Berlin - Zur Erinnerung: Im Juli 2014 wurden auf dem Gelände der Freien Universität Berlin (FU) bei Bauarbeiten Knochen von mindestens 15 Erwachsenen und Kindern gefunden. Der Fund lag in einer speziell dafür ausgehobenen Grube; nummerierte Kunststoffmarken wiesen auf eine wissenschaftliche Sammlung hin. Die Arbeiter riefen die Polizei. Diese überstellte die menschlichen Überreste an das Gerichtsmedizinische Institut der Charité. Allerdings versäumte es das Präsidialamt der FU – damals von Peter-André Alt geleitet –, der Polizei und den Gerichtsmedizinern mitzuteilen, was man genau wusste: Die seltsamen Knochen stammten aus dem ehemaligen Garten des einst berüchtigten Kaiser-Wilhelm-Instituts für Anthropologie, menschliche Erblehre und Eugenik. Ebendieses Institut hatte 1944 Skelette und eine Vielzahl anderer menschlicher Präparate von Josef Mengele aus Auschwitz erhalten.

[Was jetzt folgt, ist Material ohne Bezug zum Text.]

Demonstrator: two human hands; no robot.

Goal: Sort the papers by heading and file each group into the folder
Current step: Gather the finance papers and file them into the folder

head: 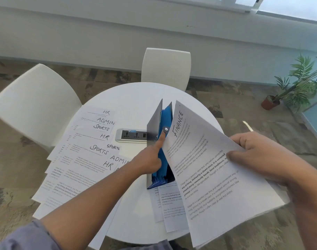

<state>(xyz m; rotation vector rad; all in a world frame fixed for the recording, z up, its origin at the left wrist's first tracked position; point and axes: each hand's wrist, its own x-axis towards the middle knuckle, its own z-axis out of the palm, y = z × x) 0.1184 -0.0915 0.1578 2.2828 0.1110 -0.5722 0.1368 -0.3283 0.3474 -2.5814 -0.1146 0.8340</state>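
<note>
holding a sheaf of white printed sheets headed "finance" (213, 165) in my right hand (258, 156), thumb on top and fingers curled beneath the right edge, so the sheaf is pinched and lifted above the round white table (132, 98). the heading is handwritten in black marker, running up the page as it tilts; below it sit blocks of small type, some lines bold.

my left hand (150, 159) reaches into the blue expanding folder with grey covers (159, 141); the forefinger is straight, pointing along the blue pockets toward the grey snap tab, the other fingers curled down at the pocket edge. whether they grip a divider i cannot tell.

the folder stands open on its spine near the table's middle, just right of the silver power socket panel (130, 135). more printed sheets (169, 204) lie under its near end.

left of the folder, a fanned spread of white papers (82, 150) covers the table, headings showing: hr, admin, sports, repeated.

two white chairs (165, 67) stand beyond the table; a potted green plant (287, 89) is at far right.
</note>
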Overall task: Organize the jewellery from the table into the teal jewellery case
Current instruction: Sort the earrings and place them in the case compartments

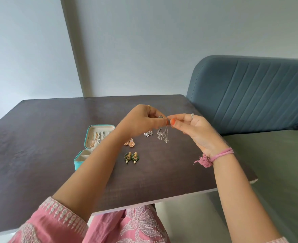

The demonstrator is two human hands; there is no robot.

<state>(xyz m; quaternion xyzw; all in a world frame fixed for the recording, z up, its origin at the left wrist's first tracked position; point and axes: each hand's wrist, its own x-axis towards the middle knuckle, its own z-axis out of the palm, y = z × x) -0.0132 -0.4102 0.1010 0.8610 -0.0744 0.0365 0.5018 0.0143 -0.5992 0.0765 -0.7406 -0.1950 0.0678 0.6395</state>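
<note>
A silver earring with dangling bell chains hangs above the dark table, pinched at its top by both my left hand and my right hand. The open teal jewellery case lies left of my left forearm, with several pieces in its upper half. On the table lie a small silver pair, a rose-gold round pair partly hidden by my left wrist, and a green-and-gold pair.
A blue-grey upholstered sofa stands to the right of the table, its seat close to the table's right edge. A pale wall rises behind the table. The table's near edge runs above my lap.
</note>
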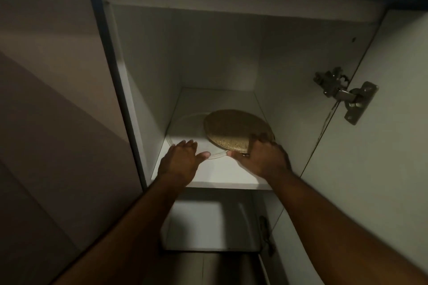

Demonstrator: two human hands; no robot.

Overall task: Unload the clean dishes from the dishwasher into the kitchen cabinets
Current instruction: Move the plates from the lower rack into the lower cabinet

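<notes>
My left hand (183, 157) lies flat with straight fingers on the shelf (222, 173), its thumb touching the clear plate (185, 122). My right hand (259, 157) grips the speckled plate (234, 129), tilted over the clear one. I judge I'm stacking it; next, lower it gently and let go.

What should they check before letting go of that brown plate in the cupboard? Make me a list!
1. Right hand grips the brown speckled plate at its near edge: ok.
2. Brown plate lying flat: not ok, it is tilted, near edge raised.
3. Clear glass plate already flat on the shelf: ok.
4. Left hand steadying the glass plate's rim with straight fingers: ok.
5. Brown plate centred on the glass plate: not ok, it sits toward the right.
6. Cabinet door open, clear of the arms: ok.
</notes>
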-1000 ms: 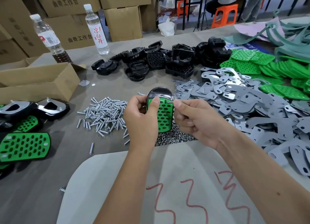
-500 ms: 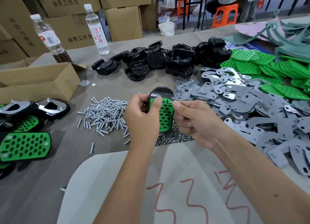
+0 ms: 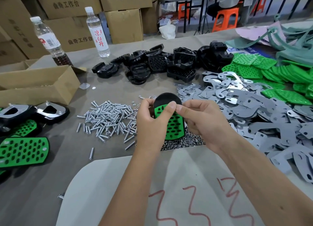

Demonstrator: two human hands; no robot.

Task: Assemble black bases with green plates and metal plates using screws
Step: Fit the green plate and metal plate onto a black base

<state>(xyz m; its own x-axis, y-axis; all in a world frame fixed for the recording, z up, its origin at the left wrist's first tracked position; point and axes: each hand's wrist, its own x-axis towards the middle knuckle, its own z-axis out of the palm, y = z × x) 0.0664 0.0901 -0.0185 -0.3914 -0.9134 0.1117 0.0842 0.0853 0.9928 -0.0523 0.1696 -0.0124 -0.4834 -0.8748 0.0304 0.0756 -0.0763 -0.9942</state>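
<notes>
Above the table's middle, my left hand (image 3: pixel 150 122) grips a black base (image 3: pixel 166 98) that has a green perforated plate (image 3: pixel 175 126) laid on its face. My right hand (image 3: pixel 203 122) holds the same piece from the right, its thumb meeting my left thumb at the plate's upper edge. Whether a screw sits under the thumbs is hidden. Loose screws (image 3: pixel 108 117) lie in a heap to the left, small nuts (image 3: pixel 183 142) under my hands. Metal plates (image 3: pixel 245 107) spread to the right, green plates (image 3: pixel 271 73) far right, black bases (image 3: pixel 169 63) behind.
Finished assemblies (image 3: pixel 22 149) lie at the left edge beside an open cardboard box (image 3: pixel 39 85). Two water bottles (image 3: pixel 98 33) stand at the back left. A grey sheet with red scribbles (image 3: pixel 169 192) covers the near table. Stacked cartons and orange stools are beyond.
Both thumbs have come together at the top of the green plate. The piece has tilted slightly and stays in both hands.
</notes>
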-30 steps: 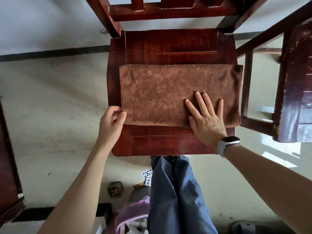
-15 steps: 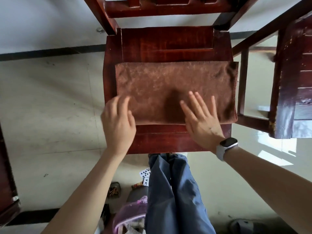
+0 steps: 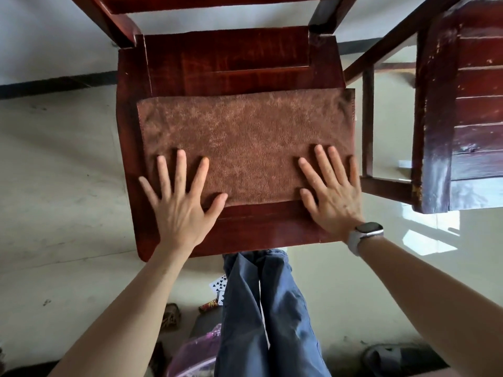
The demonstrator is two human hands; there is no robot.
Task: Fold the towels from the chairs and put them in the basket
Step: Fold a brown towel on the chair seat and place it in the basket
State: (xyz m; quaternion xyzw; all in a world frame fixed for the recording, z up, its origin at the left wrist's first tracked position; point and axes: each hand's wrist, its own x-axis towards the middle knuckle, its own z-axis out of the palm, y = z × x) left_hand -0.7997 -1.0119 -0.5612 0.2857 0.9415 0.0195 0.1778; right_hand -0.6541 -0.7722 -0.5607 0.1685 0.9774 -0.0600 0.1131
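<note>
Brown terry towel [image 3: 245,142], folded to rectangle, flat on dark red wooden chair seat [image 3: 226,63], long axis left-right. Left hand [image 3: 177,202] and right hand [image 3: 332,194] flat, fingers spread, pressing near corners. Next fold likely end-to-end; either hand equally placed.

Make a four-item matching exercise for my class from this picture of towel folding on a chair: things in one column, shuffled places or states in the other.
Things
1. brown terry towel
2. left hand
3. white-strapped wristwatch
4. playing cards

Places or states
A. on the floor beside the blue trouser legs
B. worn on the right wrist
C. folded flat on the red wooden chair seat
D. fingers spread on the towel's near left corner

Pairs: 1-C, 2-D, 3-B, 4-A
</note>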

An einer Information der Öffentlichkeit zeigte die FU zunächst wenig Interesse. So geschah es, dass die Knochen am 16. Dezember 2014 im Krematorium Berlin-Ruhleben sang- und klanglos verascht wurden. Halbbewusst oder aus Schlamperei hatten es die Verantwortlichen der FU so weit kommen lassen. Auf Anfrage ließ Präsident Alt später mit der Ausrede antworten: „Weitere Details“ über die Herkunft seien „aufgrund der langen Liegezeiten der Knochen“ leider nicht zu erfahren gewesen. Allerdings war die Sache ruchbar geworden: Medien engagierten sich, darunter die Frankfurter Allgemeine Sonntagszeitung; schließlich, im Mai 2017, organisierte die israelische Gedenkstätte Yad Vashem einen internationalen Workshop zu dem so schnell beseitigten Fund.